The following code example shows how to apply statistical outlier removal.
import numpy as np
import random
import matplotlib
matplotlib.use("Qt5agg")
import matplotlib.pyplot as plt
import finn.cleansing.outlier_removal as om
def main():
#Configure sample data
channel_count = 32
data_range = 100
#Configure niose
noise_count = int(data_range * 0.05)
#Generate sample data
raw_data = [None for _ in range(channel_count)]
for ch_idx in range(channel_count):
raw_data[ch_idx] = np.random.normal(0, 2, data_range)
for noise_idx in [random.randint(0, data_range - 1) for _ in range(noise_count)]:
raw_data[ch_idx][noise_idx] = np.random.randint(1, 10)
#Filter data
filtered_data_2 = [None for _ in range(channel_count)]
for ch_idx in range(channel_count):
filtered_data_2[ch_idx] = om.run(raw_data[ch_idx], raw_data[ch_idx], max_std_dist = 2, min_samp_cnt = 0)
filtered_data_3 = [None for _ in range(channel_count)]
for ch_idx in range(channel_count):
filtered_data_3[ch_idx] = om.run(raw_data[ch_idx], raw_data[ch_idx], max_std_dist = 3, min_samp_cnt = 0)
#Visualize results
plot_channel_idx = 0
plt.scatter(raw_data[plot_channel_idx], raw_data[plot_channel_idx], color = "blue", label = "original samples", s = 150)

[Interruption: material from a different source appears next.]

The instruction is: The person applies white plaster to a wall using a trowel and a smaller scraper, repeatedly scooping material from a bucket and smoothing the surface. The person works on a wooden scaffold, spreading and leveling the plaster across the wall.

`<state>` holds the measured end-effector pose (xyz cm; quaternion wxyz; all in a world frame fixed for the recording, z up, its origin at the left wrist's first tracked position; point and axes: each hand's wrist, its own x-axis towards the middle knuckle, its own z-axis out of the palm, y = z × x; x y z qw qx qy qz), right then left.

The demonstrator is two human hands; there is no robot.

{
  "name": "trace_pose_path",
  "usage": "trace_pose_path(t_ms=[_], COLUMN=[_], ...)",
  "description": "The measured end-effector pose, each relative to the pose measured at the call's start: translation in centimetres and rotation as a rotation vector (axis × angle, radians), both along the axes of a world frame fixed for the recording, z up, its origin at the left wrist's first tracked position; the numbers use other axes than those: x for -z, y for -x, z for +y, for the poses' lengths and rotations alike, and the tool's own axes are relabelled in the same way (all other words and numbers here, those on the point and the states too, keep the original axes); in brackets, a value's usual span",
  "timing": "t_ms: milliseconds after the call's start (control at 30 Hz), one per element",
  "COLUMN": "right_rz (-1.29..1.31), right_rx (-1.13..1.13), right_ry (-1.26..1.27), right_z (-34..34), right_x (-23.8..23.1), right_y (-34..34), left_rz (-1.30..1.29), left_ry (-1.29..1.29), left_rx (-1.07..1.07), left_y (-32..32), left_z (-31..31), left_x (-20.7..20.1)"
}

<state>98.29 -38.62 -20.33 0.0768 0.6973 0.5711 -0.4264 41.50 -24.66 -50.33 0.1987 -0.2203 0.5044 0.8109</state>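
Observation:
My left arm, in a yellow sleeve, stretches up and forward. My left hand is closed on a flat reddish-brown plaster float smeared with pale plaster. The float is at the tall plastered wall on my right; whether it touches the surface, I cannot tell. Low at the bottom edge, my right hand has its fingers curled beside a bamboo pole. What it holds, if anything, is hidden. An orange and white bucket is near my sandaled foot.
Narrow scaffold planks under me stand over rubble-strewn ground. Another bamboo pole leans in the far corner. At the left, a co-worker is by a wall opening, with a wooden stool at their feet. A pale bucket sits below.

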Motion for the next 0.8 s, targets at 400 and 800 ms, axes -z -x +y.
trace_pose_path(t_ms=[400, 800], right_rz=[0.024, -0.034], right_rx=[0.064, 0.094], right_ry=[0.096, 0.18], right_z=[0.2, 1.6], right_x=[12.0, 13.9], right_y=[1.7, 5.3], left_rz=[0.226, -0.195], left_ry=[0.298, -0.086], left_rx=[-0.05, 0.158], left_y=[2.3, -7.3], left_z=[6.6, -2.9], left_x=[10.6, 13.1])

plt.scatter(filtered_data_3[plot_channel_idx], filtered_data_3[plot_channel_idx], color = "red", label = "3 standard deviations", s = 50)
plt.scatter(filtered_data_2[plot_channel_idx], filtered_data_2[plot_channel_idx], color = "black", label = "2 standard deviations", s = 10)
plt.legend()
plt.show(block = True)
main()
Outliers more than more than three (or two) standard deviations may be isolated and removed from the data set.